#### WORK REQUEST:
Please retype the data below in full.

(Beginning of EXTRACTED INFORMATION)

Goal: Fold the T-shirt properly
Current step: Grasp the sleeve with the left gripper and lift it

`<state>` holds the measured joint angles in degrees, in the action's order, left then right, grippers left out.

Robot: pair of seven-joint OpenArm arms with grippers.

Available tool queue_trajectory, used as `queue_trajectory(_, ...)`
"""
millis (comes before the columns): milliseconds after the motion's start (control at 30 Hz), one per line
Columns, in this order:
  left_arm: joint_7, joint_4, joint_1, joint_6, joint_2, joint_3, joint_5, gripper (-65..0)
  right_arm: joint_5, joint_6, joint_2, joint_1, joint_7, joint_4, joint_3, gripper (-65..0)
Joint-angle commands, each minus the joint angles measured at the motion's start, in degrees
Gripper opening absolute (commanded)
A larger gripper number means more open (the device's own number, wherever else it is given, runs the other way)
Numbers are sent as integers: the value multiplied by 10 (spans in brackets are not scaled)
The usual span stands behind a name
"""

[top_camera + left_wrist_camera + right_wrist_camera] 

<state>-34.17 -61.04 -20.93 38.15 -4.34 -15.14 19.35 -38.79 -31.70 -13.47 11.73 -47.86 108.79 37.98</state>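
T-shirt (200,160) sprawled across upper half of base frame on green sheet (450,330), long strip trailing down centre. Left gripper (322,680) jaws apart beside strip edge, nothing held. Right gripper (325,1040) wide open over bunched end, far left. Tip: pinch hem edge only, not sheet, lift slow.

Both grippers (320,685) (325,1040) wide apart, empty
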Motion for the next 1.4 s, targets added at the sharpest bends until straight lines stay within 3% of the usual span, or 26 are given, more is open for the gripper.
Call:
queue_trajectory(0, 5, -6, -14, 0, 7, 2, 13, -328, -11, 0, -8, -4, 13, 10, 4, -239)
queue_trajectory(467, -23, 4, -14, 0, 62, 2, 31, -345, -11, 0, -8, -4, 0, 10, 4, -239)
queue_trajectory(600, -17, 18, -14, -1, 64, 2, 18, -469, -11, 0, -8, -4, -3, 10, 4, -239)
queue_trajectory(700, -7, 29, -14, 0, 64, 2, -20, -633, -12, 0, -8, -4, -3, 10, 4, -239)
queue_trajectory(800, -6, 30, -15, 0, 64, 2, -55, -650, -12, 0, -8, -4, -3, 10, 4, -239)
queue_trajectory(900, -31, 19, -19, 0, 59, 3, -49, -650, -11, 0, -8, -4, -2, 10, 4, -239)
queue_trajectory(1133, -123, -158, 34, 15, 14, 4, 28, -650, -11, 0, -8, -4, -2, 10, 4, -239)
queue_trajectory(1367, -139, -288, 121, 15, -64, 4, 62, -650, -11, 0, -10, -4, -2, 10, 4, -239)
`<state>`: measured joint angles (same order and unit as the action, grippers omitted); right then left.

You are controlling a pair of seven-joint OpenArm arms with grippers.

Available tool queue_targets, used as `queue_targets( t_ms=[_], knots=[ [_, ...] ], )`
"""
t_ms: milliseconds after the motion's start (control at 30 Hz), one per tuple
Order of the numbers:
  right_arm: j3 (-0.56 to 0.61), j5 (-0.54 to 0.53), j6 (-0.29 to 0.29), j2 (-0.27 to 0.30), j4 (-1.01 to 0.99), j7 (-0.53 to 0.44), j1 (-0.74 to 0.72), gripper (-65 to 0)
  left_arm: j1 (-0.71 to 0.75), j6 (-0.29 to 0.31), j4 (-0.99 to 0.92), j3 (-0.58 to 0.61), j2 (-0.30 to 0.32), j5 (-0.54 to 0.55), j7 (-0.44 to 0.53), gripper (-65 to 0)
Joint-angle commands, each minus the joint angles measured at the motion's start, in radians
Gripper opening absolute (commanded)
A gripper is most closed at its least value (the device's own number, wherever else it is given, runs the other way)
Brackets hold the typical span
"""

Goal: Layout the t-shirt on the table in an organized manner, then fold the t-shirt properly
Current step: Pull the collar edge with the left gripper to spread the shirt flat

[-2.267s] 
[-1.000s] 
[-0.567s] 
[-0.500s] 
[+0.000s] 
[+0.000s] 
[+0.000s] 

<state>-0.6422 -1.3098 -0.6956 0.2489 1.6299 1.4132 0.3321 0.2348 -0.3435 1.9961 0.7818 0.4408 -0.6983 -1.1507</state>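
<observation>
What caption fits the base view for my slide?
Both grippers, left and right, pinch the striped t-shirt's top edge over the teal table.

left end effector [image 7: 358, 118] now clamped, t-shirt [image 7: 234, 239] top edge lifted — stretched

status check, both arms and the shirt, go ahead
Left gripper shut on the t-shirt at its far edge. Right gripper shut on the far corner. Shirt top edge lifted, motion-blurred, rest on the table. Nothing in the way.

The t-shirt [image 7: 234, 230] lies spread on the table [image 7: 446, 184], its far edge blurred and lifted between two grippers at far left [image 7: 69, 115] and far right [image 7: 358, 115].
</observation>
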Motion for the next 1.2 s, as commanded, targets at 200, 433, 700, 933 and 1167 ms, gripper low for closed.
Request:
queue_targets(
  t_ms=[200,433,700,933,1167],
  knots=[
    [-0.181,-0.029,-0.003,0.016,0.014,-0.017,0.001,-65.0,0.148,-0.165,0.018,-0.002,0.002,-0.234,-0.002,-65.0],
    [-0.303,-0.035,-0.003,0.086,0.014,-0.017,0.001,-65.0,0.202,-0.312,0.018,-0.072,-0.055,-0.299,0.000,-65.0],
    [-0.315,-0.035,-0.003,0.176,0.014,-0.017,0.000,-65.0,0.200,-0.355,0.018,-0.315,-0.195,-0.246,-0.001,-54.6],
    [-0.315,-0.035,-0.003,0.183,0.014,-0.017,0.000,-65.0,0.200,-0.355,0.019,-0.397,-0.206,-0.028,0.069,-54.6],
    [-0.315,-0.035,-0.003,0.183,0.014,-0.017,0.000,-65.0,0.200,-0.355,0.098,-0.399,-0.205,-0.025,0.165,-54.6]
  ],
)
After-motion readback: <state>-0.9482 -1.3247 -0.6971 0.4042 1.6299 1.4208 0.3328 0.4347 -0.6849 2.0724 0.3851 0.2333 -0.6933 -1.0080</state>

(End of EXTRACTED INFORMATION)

#### ANSWER FOR THE TASK:
Goal: Fold the T-shirt properly
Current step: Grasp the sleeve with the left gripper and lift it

`<state>` holds the measured joint angles in degrees, in the action's order, left then right, grippers left out.

Robot: pair of seven-joint OpenArm arms with grippers.

Available tool queue_trajectory, used as `queue_trajectory(_, ...)`
"""
millis (comes before the columns): milliseconds after the motion's start (control at 30 Hz), one per line
Columns, in this order:
  left_arm: joint_7, joint_4, joint_1, joint_6, joint_2, joint_3, joint_5, gripper (-65..0)
  right_arm: joint_5, joint_6, joint_2, joint_1, joint_7, joint_4, joint_3, gripper (-65..0)
Joint-angle commands, each minus the joint angles measured at the motion's start, in degrees
Gripper opening absolute (commanded)
A larger gripper number means more open (the device's own number, wherever else it is given, runs the other way)
Numbers are sent as integers: the value multiplied by 10 (spans in brackets are not scaled)
The usual span stands behind a name
"""

[top_camera + left_wrist_camera + right_wrist_camera] 

<state>-34.17 -61.04 -20.93 38.15 -4.34 -15.14 19.35 -38.79 -31.70 -13.47 11.73 -47.86 108.79 37.98</state>
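T-shirt (200,160) sprawled across upper half of base frame on green sheet (450,330), long strip trailing down centre. Left gripper (322,680) jaws apart beside strip edge, nothing held. Right gripper (325,1040) wide open over bunched end, far left. Tip: pinch hem edge only, not sheet, lift slow.

Both grippers (320,685) (325,1040) wide apart, empty
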Motion for the next 1.4 s, targets added at the sharpest bends until straight lines stay within 3% of the usual span, or 26 are given, more is open for the gripper.
Call:
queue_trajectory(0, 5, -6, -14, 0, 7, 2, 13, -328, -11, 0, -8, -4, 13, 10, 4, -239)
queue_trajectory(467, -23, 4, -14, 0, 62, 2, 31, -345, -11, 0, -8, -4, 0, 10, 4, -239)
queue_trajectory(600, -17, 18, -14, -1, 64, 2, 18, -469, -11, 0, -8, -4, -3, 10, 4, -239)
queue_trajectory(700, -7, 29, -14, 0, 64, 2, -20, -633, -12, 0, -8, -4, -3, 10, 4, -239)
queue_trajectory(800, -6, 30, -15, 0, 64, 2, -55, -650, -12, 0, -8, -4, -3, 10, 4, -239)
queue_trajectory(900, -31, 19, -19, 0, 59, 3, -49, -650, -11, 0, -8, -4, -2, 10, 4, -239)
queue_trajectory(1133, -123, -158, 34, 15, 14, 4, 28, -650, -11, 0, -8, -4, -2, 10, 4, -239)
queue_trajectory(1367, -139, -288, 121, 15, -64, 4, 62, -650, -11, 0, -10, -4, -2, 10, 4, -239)
`<state>`: measured joint angles (same order and unit as the action, grippers omitted); right then left.

You are controlling a pair of seven-joint OpenArm arms with grippers.

Available tool queue_targets, used as `queue_targets( t_ms=[_], knots=[ [_, ...] ], )`
"""
t_ms: milliseconds after the motion's start (control at 30 Hz), one per tuple
Order of the numbers:
  right_arm: j3 (-0.56 to 0.61), j5 (-0.54 to 0.53), j6 (-0.29 to 0.29), j2 (-0.27 to 0.30), j4 (-1.01 to 0.99), j7 (-0.53 to 0.44), j1 (-0.74 to 0.72), gripper (-65 to 0)
  left_arm: j1 (-0.71 to 0.75), j6 (-0.29 to 0.31), j4 (-0.99 to 0.92), j3 (-0.58 to 0.61), j2 (-0.30 to 0.32), j5 (-0.54 to 0.55), j7 (-0.44 to 0.53), gripper (-65 to 0)
Joint-angle commands, each minus the joint angles measured at the motion's start, in radians
Gripper opening absolute (commanded)
A gripper is most closed at its least value (the device's own number, wherever else it is given, runs the other way)
Brackets hold the typical span
"""

Goal: Layout the t-shirt on the table in an organized manner, then fold the t-shirt properly
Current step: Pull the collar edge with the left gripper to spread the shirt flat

[-2.267s] 
[-1.000s] 
[-0.567s] 
[-0.500s] 
[+0.000s] 
[+0.000s] 
[+0.000s] 

<state>-0.6422 -1.3098 -0.6956 0.2489 1.6299 1.4132 0.3321 0.2348 -0.3435 1.9961 0.7818 0.4408 -0.6983 -1.1507</state>
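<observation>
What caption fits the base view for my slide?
Both grippers, left and right, pinch the striped t-shirt's top edge over the teal table.

left end effector [image 7: 358, 118] now clamped, t-shirt [image 7: 234, 239] top edge lifted — stretched

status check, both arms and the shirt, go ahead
Left gripper shut on the t-shirt at its far edge. Right gripper shut on the far corner. Shirt top edge lifted, motion-blurred, rest on the table. Nothing in the way.

The t-shirt [image 7: 234, 230] lies spread on the table [image 7: 446, 184], its far edge blurred and lifted between two grippers at far left [image 7: 69, 115] and far right [image 7: 358, 115].
</observation>
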Motion for the next 1.2 s, as commanded, targets at 200, 433, 700, 933 and 1167 ms, gripper low for closed.
Request:
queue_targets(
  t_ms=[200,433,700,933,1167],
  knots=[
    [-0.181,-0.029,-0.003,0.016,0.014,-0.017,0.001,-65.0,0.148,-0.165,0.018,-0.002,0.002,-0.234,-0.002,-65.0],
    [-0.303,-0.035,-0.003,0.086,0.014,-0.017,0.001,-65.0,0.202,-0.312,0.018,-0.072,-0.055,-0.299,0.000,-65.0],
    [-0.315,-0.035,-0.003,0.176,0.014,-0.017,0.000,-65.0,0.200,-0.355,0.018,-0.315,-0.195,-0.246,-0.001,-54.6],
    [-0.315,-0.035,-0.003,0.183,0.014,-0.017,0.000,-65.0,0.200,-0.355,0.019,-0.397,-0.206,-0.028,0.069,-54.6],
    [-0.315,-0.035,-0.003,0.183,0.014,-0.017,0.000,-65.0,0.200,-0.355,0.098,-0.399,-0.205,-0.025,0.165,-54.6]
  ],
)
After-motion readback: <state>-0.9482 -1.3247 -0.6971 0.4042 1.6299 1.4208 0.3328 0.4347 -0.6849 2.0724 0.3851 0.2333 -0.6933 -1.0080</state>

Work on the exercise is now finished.